■ Available data ■
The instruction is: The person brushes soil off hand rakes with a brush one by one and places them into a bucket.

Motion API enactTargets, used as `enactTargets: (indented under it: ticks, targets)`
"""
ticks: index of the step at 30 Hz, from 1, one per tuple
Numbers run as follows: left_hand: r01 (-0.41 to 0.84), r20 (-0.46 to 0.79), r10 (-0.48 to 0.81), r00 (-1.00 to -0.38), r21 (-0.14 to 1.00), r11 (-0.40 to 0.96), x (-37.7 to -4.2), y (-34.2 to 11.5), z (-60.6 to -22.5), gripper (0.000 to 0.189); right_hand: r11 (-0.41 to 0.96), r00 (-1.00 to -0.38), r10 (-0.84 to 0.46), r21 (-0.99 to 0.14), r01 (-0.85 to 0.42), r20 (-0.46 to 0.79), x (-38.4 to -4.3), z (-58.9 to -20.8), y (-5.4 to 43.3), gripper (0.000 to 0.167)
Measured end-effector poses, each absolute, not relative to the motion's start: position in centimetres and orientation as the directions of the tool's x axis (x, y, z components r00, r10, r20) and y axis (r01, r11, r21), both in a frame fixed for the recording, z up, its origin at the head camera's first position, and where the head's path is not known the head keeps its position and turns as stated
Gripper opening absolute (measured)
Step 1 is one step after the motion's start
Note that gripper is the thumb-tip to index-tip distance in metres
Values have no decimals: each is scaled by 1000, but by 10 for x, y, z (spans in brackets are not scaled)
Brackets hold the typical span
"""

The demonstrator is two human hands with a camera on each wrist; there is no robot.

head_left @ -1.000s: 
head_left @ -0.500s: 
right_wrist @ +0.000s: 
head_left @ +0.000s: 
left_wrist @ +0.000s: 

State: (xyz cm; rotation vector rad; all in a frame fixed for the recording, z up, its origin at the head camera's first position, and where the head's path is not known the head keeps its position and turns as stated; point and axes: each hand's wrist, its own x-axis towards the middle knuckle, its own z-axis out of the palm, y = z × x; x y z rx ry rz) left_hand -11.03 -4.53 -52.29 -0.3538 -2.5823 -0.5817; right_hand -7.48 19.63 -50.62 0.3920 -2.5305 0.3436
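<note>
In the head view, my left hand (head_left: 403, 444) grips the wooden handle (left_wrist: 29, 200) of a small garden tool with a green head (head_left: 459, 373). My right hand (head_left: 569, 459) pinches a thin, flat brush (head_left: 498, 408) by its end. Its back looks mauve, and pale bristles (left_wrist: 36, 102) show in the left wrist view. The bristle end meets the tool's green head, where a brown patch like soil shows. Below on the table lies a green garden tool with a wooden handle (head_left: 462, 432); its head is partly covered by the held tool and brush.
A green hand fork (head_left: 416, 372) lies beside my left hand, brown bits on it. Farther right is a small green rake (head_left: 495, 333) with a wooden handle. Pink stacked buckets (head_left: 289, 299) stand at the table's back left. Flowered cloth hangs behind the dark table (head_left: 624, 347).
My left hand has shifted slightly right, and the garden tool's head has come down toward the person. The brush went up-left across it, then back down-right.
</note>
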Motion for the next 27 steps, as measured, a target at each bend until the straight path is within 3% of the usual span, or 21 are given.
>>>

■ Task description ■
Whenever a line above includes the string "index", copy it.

■ Worked solution ■
ticks: index of the step at 30 Hz, from 1, one per tuple
Note that gripper is the thumb-tip to index-tip distance in metres

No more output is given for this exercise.